While some Seattle Mariners fans are content with the grinding pace of the team’s rebuild, a vocal segment of its fan base is not. They want results now. It’s been nearly two decades since the Mariners appeared in the postseason and they’re tired of it. Enough is enough!
Personally, I support the disciplined approach GM Jerry Dipoto and his staff are employing. That said; I understand and respect both side’s point of view. More so now after reading articles by Brent Stecker, editor of 710Sports.com and Dave “The Groz” Grosby, host emeritus of 710 ESPN Seattle.
Brent preaches staying the course. Don’t rush young players, retain prized prospects, build from within, add premium talent from outside only when ready to contend. Naturally, long-suffering Mariners fans weary from years of mediocrity, who’ve grown accustomed to shifting their attention to the Seahawks in August, disagree. That’s where Groz enters the conversation.
Groz believes the Mariners should act now. He’s not suggesting Dipoto should scrap the team’s ongoing rebuild. Instead, do something – anything – to excite the fan base before it’s too late.
As Groz astutely notes, the Seattle sports market is highly competitive and likely to become more so moving forward. There’s the Seahawks, who’ve seemingly taken up permanent residence in the minds of local fans. Both the Sounders and Storm have earned their niche in the Emerald City thanks to their sustained superior performance. And then there’s the new kids on the block – the Kraken.

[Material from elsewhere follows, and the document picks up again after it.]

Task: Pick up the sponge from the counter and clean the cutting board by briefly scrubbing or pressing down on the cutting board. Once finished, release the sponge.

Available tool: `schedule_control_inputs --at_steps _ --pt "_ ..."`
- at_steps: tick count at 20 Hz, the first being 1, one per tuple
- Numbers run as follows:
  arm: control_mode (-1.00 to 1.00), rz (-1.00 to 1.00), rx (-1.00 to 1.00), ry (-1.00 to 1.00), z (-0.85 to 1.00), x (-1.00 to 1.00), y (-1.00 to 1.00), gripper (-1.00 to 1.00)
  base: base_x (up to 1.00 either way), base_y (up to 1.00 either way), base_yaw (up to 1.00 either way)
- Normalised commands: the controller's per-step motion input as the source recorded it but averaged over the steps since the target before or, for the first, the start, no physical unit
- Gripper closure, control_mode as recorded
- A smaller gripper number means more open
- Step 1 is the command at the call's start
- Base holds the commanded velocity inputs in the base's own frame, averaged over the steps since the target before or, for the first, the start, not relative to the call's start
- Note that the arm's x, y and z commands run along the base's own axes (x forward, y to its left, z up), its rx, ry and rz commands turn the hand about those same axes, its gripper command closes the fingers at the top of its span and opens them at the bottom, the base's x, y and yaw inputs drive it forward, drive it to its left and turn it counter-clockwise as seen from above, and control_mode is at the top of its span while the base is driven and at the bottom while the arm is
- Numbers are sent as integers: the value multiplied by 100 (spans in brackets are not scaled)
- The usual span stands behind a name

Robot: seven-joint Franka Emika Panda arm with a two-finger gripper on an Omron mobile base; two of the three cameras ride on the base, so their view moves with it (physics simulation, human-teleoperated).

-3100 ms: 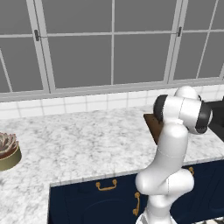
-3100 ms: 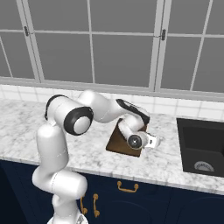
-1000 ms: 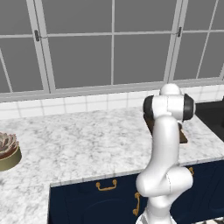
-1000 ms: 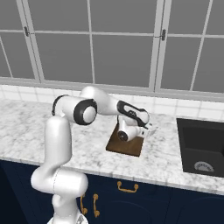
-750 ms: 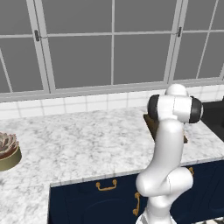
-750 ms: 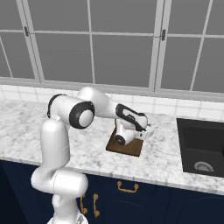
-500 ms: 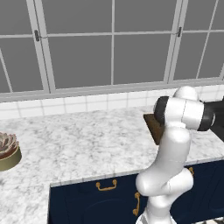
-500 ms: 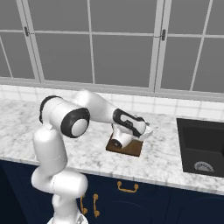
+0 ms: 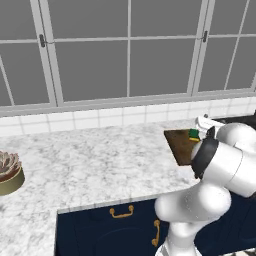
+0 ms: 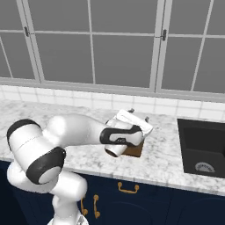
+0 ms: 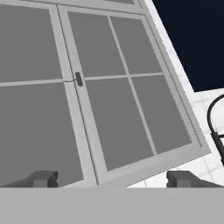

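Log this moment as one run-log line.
phase: release done | fingers: open, pointing at window | sponge: on cutting board, free | board: on counter

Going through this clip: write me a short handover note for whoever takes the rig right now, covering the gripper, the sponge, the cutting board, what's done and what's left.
Gripper: open, holding nothing; the hand view looks at the window with the finger tips wide apart.
Sponge: lying on the cutting board near its far edge, free of the fingers.
Cutting board: flat on the counter, partly hidden behind the arm in both base views.
Done: sponge is on the board and released. The scrubbing itself cannot be judged from this moment.
Left: probably nothing but pulling the arm clear of the board.
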Motion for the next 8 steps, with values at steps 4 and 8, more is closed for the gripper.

In my mind’s eye, Seattle’s NHL entrant is the biggest threat to discretionary income currently spent on the local baseball team. The other franchises have already carved out their slice of the pie. But the Mariners’ lightweight status in MLB combined with diminishing fan interest leaves them vulnerable. Particularly to an incursion by a new and exciting organization determined to succeed immediately.
Sure, there will always be “die-hard” Mariners fans. But we shouldn’t ignore the reality that college-age natives of the Pacific Northwest have zero recollection of the team’s last postseason appearance. They don’t remember “The Double” because they weren’t alive when it happened. Ken Griffey Jr., Edgar Martinez, Randy Johnson, and Jay Buhner were their parents’ favorite players. The best Mariner of their generation – Félix Hernández – is no longer here.

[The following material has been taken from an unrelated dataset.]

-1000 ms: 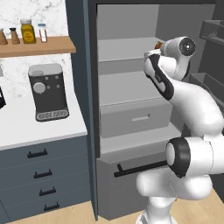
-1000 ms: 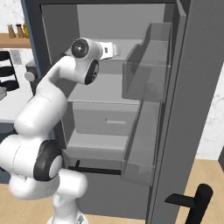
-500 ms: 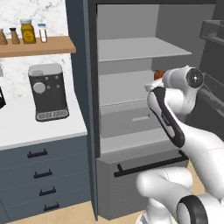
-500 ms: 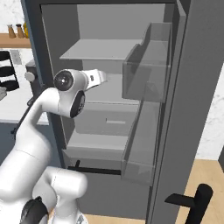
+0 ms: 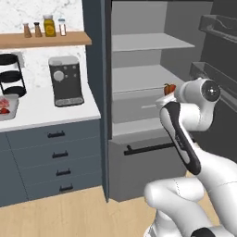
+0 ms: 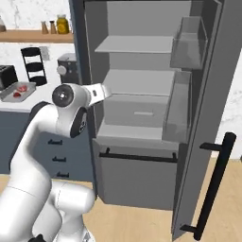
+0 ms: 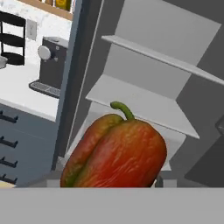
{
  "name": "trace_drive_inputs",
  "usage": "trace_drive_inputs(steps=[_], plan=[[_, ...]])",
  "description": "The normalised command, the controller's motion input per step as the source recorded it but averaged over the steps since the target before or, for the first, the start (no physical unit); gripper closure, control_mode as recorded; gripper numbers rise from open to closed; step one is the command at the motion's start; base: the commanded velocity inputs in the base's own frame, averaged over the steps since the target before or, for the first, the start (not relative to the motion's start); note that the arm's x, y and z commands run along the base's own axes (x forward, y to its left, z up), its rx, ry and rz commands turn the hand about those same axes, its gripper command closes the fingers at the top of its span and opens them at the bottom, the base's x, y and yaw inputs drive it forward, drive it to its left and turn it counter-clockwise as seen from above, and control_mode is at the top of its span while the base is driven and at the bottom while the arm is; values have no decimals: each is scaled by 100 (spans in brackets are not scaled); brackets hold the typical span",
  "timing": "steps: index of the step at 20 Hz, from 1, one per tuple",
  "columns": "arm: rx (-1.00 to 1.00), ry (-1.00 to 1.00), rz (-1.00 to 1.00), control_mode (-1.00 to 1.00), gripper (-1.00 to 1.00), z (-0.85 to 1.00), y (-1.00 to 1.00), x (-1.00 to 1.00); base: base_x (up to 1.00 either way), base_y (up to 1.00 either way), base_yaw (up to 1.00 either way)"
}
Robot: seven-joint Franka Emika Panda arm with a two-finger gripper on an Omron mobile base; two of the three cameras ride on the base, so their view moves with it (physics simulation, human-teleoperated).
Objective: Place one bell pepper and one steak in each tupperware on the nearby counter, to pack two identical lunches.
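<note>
My gripper [image 5: 167,94] is shut on a red bell pepper [image 5: 169,88] and holds it in front of the open fridge at middle-shelf height. In the hand view the bell pepper [image 7: 116,153] looms large, red with green-yellow streaks and a green stem, and hides the fingertips. From the right, the white hand of the gripper [image 6: 100,91] points toward the fridge. A grey tupperware [image 5: 7,107] sits on the white counter [image 5: 51,111] at the far left. The same tupperware [image 6: 19,90] holds small red pieces, too small to name.
The fridge [image 5: 139,83] stands open, its door [image 6: 208,118] swung out to the right with clear bins. On the counter are a coffee machine [image 5: 67,81], a black rack [image 5: 11,74] and a toaster [image 6: 7,74]. A wooden shelf [image 5: 46,39] carries jars.
The arm has come down from upper-shelf height to middle-shelf height, still carrying the pepper. The whole picture has shifted right, so the camera moved and the tupperware came into view.
</note>
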Motion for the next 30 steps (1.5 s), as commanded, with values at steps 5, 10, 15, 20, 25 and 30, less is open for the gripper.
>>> trace_drive_inputs(steps=[5, 10, 15, 20, 25, 30], plan=[[0, 0, 0, 100, 100, 0, 0, 0, -88, 94, 15], [0, 0, 0, 100, 100, 0, 0, 0, -12, 100, 17], [0, 0, 0, 100, 100, 0, 0, 0, 34, 100, 6], [0, 0, 0, 100, 100, 0, 0, 0, 69, 100, 0], [0, 0, 0, 100, 100, 0, 0, 0, 80, 100, 0], [0, 0, 0, 100, 100, 0, 0, 0, 67, 100, -1]])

They want something new and they want it now.
That’s why those growing increasingly impatient with the rebuild’s pace are pining for top prospects Jarred Kelenic, Logan Gilbert, Cal Raleigh, Julio Rodriguez, Taylor Trammell, and even 19-year-old Noelvi Marte. After witnessing what 2020 AL Rookie of the Year Kyle Lewis just did, they want more of that and less of what’s been going on at T-Mobile Park lately – losing.
That brings us back to the Mariners’ current situation. Should Dipoto and crew remain laser-focused on their strategy regardless of fan blowback and the looming competition from Climate Pledge Arena? Would abandoning the rebuild for a win-now approach be better for business? I have a third option likely to resonate with some of you, but not others.
What if the Mariners listened to both Brent and Groz instead?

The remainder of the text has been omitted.